* TRY IT: From the line containing "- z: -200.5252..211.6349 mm" to the very last line of the data below, transcribe everything exactly and nothing more.

------------------------

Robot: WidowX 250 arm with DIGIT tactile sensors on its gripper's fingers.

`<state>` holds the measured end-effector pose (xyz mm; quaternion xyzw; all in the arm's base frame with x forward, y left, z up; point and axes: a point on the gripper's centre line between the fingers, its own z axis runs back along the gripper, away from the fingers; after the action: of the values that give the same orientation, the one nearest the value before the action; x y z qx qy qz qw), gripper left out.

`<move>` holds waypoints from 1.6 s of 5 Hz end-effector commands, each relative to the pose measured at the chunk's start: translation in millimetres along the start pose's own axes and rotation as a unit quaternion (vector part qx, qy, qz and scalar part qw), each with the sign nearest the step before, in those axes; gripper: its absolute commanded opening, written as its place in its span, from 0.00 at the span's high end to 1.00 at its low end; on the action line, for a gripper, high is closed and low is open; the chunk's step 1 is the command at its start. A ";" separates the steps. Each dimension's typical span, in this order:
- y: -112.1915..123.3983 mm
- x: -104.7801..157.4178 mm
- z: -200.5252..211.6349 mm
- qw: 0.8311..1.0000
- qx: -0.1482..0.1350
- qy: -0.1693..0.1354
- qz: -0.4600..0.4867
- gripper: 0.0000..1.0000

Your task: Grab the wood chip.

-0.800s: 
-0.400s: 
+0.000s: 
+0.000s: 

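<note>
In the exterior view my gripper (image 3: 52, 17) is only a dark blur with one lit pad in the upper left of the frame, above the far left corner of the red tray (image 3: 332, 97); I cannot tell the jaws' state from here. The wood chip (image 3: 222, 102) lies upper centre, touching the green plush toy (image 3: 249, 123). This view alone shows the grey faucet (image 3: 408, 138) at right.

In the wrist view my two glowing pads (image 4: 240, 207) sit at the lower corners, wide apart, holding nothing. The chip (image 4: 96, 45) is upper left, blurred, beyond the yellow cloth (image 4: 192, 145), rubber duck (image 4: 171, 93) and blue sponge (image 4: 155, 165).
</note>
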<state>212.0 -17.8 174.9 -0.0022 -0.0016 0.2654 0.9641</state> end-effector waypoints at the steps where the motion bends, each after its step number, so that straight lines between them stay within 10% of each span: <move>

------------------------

* REPLY TO THE TASK:
- z: -200.5252..211.6349 mm
- qw: 0.8311..1.0000
- qx: -0.1482..0.1350
- qy: -0.1693..0.1354
- qz: -0.4600..0.4867
- gripper: 0.0000..1.0000

Your task: Grab the wood chip.

-0.800s: 
-0.400s: 
+0.000s: 
+0.000s: 

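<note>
In the exterior view my gripper (image 3: 52, 17) is only a dark blur with one lit pad in the upper left of the frame, above the far left corner of the red tray (image 3: 332, 97); I cannot tell the jaws' state from here. The wood chip (image 3: 222, 102) lies upper centre, touching the green plush toy (image 3: 249, 123). This view alone shows the grey faucet (image 3: 408, 138) at right.

In the wrist view my two glowing pads (image 4: 240, 207) sit at the lower corners, wide apart, holding nothing. The chip (image 4: 96, 45) is upper left, blurred, beyond the yellow cloth (image 4: 192, 145), rubber duck (image 4: 171, 93) and blue sponge (image 4: 155, 165).
</note>
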<state>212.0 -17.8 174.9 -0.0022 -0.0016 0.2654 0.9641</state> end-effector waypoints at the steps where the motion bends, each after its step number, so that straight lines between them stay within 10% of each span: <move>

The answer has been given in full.